**Requirement**
Only lines holding "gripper" are needed; copy each of them from the data below.

----------------------------------------

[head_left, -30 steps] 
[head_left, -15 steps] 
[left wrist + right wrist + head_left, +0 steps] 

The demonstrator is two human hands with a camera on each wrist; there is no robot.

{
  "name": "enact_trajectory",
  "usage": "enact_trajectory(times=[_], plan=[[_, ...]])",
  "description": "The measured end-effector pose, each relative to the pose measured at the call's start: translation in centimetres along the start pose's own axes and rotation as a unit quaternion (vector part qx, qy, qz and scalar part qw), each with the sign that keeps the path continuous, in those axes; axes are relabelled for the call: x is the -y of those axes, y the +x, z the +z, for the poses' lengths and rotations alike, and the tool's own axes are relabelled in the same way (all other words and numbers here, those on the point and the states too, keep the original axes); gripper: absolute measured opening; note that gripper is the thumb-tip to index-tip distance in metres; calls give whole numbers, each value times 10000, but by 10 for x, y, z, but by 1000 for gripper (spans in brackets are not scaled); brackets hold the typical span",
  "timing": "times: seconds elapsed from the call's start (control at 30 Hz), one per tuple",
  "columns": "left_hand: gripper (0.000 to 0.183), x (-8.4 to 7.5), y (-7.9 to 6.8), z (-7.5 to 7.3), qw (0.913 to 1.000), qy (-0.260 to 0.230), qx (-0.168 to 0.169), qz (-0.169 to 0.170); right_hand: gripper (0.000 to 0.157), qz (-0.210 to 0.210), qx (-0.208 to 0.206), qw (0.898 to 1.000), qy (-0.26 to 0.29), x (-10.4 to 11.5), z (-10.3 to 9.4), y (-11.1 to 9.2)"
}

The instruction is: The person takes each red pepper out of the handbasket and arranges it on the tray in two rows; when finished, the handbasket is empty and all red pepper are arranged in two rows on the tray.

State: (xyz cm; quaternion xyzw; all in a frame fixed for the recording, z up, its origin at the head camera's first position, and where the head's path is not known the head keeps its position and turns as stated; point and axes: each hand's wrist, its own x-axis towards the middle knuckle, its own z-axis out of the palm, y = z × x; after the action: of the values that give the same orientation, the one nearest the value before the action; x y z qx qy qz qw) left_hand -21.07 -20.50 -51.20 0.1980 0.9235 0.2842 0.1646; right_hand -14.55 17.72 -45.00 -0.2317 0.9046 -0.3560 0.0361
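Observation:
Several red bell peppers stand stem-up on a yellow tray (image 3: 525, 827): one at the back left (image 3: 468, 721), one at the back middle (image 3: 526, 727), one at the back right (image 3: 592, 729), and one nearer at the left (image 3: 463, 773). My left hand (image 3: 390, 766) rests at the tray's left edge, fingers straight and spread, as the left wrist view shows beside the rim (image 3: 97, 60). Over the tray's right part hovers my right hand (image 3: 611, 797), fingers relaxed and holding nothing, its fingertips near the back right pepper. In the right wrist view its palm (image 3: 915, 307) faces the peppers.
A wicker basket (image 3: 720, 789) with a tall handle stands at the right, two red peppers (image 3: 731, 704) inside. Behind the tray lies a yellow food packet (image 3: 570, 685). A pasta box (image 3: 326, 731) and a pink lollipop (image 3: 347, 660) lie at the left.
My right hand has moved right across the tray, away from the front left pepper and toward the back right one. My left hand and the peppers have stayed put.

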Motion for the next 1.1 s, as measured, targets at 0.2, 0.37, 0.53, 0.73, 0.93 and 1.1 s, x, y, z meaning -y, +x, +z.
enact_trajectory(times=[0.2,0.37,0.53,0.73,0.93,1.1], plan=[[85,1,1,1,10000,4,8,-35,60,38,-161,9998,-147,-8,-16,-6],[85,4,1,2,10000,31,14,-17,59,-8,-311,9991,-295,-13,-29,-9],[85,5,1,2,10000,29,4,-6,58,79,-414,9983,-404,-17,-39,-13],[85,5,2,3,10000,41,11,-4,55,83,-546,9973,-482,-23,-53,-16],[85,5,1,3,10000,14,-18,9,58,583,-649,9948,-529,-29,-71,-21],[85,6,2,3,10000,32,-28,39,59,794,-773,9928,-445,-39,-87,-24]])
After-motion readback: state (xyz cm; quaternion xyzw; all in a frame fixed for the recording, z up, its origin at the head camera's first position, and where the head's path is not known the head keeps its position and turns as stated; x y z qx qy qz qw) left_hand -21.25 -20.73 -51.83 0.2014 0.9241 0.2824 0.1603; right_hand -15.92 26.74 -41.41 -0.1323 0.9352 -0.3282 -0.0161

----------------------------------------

**Answer box**
  "description": "The measured end-effector pose, each relative to the pose measured at the call's start: translation in centimetres along the start pose's own axes and rotation as a unit quaternion (vector part qx, qy, qz and scalar part qw), each with the sign that keeps the path continuous, in those axes; axes are relabelled for the call: x is the -y of those axes, y the +x, z the +z, for the poses' lengths and rotations alike, and the tool's own axes are relabelled in the same way (all other words and numbers here, those on the point and the states too, keep the original axes); gripper: absolute measured opening; note that gripper is the thumb-tip to index-tip distance in metres; calls give whole numbers, each value times 10000, but by 10 for x, y, z, but by 1000 for gripper (spans in brackets are not scaled); brackets hold the typical span",
  "columns": "left_hand: gripper (0.000 to 0.183), x (-8.4 to 7.5), y (-7.9 to 6.8), z (-7.5 to 7.3), qw (0.913 to 1.000), qy (-0.260 to 0.230), qx (-0.168 to 0.169), qz (-0.169 to 0.170); right_hand: gripper (0.000 to 0.157), qz (-0.210 to 0.210), qx (-0.208 to 0.206), qw (0.898 to 1.000), qy (-0.26 to 0.29), x (-10.4 to 11.5), z (-10.3 to 9.4), y (-11.1 to 9.2)"

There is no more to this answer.